A associação empresarial da Catalunha Pimec estima que a restauração e hotelaria na região vai perder 780 milhões de euros em receitas, devido ao encerramento do setor decretado durante os próximos 15 dias pelo governo regional.

A associação que representa as pequenas e médias empresas da comunidade autónoma apresentou hoje um relatório sobre o impacto da covid-19 para denunciar que as perdas equivalem a 71% dos lucros anuais, tendo exigido que o executivo regional aumente o anunciado pacote de ajuda de 40 milhões.

Segundo a Pimec, 18,7% das Pequenas e Médias Empresas (PME) e dos independentes pondera o encerramento definitivo dos seus comércios, uma percentagem que aumenta para 25% no caso de bares e restaurantes.

De acordo com o presidente da Pimec, Josep Gonzalez, a "única solução" para a situação crítica que o setor da hotelaria e restauração enfrenta, profundamente afetado pela pandemia, é "aumentar a ajuda" e que esta seja "direta", sem exigir que as empresas "se endividem mais".

A Catalunha decidiu fechar a partir de hoje todos os cafés, bares e restaurantes durante 15 dias e reduzir a lotação dos centros comerciais para 30% e dos ginásios em 50%, para tentar conter o avanço da epidemia de covid-19.

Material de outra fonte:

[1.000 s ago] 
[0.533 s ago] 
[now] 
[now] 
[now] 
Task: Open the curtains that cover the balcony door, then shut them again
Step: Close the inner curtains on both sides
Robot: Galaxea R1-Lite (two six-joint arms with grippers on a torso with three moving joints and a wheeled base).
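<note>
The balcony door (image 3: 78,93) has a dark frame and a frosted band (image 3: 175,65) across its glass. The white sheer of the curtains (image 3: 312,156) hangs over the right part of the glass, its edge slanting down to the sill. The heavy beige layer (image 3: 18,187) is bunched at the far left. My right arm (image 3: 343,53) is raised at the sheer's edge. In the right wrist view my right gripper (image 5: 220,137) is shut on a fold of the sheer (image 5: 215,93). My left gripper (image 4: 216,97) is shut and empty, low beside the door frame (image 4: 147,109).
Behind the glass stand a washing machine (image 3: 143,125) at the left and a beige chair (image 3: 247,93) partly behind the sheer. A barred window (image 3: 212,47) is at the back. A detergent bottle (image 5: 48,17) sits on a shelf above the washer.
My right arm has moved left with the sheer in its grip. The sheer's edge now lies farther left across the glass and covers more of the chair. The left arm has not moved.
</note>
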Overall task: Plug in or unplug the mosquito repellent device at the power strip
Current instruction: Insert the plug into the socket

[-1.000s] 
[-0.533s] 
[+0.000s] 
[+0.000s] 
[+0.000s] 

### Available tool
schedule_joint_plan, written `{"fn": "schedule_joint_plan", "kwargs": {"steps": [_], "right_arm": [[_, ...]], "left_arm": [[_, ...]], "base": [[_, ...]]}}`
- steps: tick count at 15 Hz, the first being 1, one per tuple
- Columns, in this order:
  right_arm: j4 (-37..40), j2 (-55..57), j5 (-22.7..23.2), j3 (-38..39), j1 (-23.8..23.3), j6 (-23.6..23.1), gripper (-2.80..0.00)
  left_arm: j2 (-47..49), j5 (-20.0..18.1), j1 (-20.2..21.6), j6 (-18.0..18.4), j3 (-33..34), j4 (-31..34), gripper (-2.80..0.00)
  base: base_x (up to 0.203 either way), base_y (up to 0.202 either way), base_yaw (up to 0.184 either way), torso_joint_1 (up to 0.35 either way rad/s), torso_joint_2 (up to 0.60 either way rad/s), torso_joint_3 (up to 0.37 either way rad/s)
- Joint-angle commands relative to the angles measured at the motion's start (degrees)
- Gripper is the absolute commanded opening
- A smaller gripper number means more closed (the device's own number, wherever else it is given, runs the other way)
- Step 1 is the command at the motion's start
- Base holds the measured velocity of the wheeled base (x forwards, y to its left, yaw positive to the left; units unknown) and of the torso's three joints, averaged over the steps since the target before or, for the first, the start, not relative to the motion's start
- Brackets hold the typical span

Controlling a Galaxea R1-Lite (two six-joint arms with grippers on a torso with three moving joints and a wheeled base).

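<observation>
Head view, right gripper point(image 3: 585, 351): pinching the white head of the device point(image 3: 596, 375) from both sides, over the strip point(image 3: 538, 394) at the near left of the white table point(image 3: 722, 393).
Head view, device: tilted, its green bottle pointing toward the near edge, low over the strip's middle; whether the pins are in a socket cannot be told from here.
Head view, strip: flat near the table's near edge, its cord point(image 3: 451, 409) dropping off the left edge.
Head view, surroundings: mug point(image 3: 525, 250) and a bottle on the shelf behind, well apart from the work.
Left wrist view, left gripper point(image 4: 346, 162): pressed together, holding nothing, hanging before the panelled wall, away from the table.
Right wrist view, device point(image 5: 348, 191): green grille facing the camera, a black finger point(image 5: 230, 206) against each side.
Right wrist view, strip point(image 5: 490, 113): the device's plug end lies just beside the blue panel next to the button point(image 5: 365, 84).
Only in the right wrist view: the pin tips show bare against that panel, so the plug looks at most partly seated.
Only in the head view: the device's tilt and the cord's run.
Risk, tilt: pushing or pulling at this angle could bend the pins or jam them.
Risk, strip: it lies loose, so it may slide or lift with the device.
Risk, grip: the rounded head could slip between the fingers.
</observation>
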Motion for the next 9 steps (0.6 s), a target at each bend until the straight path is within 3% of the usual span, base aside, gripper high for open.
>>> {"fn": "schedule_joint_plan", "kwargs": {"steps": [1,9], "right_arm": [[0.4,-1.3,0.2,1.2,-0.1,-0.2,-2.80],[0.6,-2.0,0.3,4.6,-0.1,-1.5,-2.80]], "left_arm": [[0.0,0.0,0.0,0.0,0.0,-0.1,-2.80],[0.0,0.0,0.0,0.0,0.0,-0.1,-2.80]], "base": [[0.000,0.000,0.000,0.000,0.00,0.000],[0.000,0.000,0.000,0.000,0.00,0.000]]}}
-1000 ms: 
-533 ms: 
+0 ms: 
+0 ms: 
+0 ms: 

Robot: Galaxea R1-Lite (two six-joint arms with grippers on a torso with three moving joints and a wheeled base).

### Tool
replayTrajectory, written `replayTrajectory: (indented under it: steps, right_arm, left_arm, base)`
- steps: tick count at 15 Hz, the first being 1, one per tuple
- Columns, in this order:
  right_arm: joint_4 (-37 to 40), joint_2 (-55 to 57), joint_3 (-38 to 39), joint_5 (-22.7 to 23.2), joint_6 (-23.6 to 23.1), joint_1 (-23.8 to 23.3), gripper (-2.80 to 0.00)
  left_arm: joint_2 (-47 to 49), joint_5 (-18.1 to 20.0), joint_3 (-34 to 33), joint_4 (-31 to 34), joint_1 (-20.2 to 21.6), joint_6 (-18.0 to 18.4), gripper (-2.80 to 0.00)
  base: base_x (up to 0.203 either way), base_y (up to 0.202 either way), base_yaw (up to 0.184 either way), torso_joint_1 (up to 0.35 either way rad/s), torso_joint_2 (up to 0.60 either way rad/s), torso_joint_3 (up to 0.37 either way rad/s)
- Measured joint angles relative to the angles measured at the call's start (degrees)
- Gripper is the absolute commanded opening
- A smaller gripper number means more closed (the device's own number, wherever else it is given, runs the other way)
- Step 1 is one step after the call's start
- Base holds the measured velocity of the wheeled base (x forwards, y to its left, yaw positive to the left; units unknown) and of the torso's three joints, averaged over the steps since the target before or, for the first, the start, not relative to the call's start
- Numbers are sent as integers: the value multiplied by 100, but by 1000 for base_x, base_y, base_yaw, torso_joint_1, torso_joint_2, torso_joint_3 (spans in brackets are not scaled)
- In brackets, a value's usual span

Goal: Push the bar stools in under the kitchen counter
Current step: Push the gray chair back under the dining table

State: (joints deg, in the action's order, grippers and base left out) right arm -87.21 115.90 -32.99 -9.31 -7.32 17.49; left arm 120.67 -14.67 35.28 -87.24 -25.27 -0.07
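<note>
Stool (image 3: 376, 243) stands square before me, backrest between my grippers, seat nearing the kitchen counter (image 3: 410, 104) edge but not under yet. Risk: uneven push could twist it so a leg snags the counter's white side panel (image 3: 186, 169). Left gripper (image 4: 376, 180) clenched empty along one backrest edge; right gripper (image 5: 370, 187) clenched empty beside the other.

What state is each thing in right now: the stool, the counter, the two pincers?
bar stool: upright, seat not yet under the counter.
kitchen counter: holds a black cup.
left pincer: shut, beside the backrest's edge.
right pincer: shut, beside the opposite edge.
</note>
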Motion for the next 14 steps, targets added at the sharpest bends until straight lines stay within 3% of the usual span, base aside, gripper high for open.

As medidas tomadas pelas autoridades regionais incluem também, entre outras, a suspensão de aulas presenciais nas universidades e a suspensão por duas semanas de todas as competições desportivas catalãs - federadas, escolares ou privadas.

Esta comunidade autónoma espanhola com cerca de 7,6 milhões de habitantes é a segunda, depois da de Madrid, mais atingida pela covid-19, tendo desde o início da pandemia até agora 165.445 casos positivos (921.374 a nível nacional) e 5.895 mortes (33.553).

A pandemia de covid-19 já provocou mais de um milhão e noventa e três mil mortos no mundo desde dezembro do ano passado, incluindo 2.128 em Portugal.

Na Europa, o maior número de vítimas mortais regista-se no Reino Unido (43.293 mortos, mais de 673 mil casos), seguindo-se Itália (36.372 mortos, mais de 381 mil casos), Espanha (33.413 mortos, mais de 908 mil casos) e França (33.125 mortos, mais de 809 mil casos).